Nearly all of the 28 business applications to operate each of only 10 cultivation centers permitted citywide – including a signed property lease – selected available and appropriate sites in Ward 5. Eight qualifying proposals have been forwarded to a respective Advisory Neighborhood Commission (ANC), which have a near-veto opportunity under scoring rules that portend more obstacles to come. Six of the eight sent for ANC review are for locations in Ward 5, resulting in the probability that remaining applications under review won’t fulfill the new geographic restriction.

Because these businesses are production facilities only with no distribution component, strict security protocols are required, only 95 plants are allowed at each location in order to avoid heightened criminal penalties should the Obama administration continue with threats and prosecution interfering with programs nationwide and require only a modest and discreet size with a nondescript and non-commercial exterior, the reaction is both dumbfounding and disappointing.

Cultivation businesses – essential to implementation of the District’s pending medical marijuana program – do not constitute behemoth “Walmart of Weed” footprints or activity. Their presence will actually be difficult to detect.

The D.C. Council’s kowtowing to opponents of these businesses is cowardly and will further delay and potentially limit or ultimately deny patients the benefit of physician-prescribed medical relief.

Mark Lee is a local small business manager and long-time community business advocate. Reach him at OurBusinessMatters@gmail.com.

  • Mr. Lee – You should be aware that New Jersey Avenue and 3rd Street NE don’t ever meet. If you’d like to accurate describe where Ward 5 Starts along the New York Avenue corridor, you’d be better served to note that it happens within the Northwest quadrant of the city. Is this picky? Sure. But I question your understanding of the situation in our ward if you don’t even know where it is.

  • Nobody who owns a house wants to live next to a strip club, marijuana factory, or night club. Get real. Thank goodness the council listened to the reasoned outcries of residents of Ward five and decided on a compromise that means equitable development. We want the same mixed use and sustainable development happening in Wards six and one. The Feds can and have stated they would shut these grow houses down, and where will that leave the residents of Ward 5? Living adjacent to abandoned industrial buildings. How is that progress?

  • Mark Lee, author of this Washington Blade column

    @IMGoph: You are correct. Ward boundaries are difficult things to summarize and detail, due to their irregular and complicated construction.
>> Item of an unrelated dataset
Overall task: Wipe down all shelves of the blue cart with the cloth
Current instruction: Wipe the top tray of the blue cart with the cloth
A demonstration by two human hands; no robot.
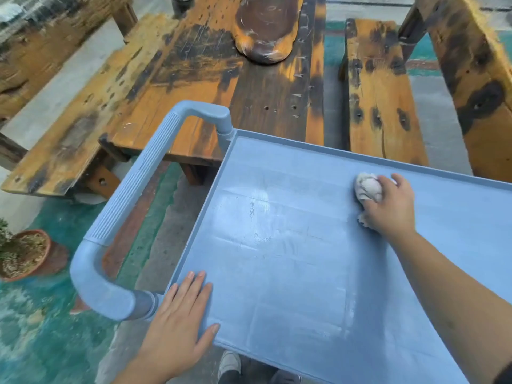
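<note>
A: What's the right hand [388,209] doing?
B: It grips one balled-up white cloth [368,188], pressed on the top shelf [291,259] of the blue cart [277,167], near the far rim.
A: And the left hand [180,314]?
B: Flat, fingers straight, on the shelf's near corner beside the one handle [138,189].
A: Around the cart?
B: One wooden worktop [221,65], two benches, one potted plant [25,253].

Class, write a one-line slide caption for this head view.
Right hand wipes blue cart's top shelf with a balled cloth; left hand rests flat on its corner.
</note>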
I might have more simply noted the southwest originating point of Ward 5 as essentially beginning at the intersection of the commercial corridor of New York Avenue at North Capitol Street, for easier reader convenience and reference. It is important to note that, with the exception of a very small number of blocks vertically hugging the west-east city quadrant boundary line of North Capitol Street above New York Avenue, Ward 5 is almost exclusively situated in Northeast Washington.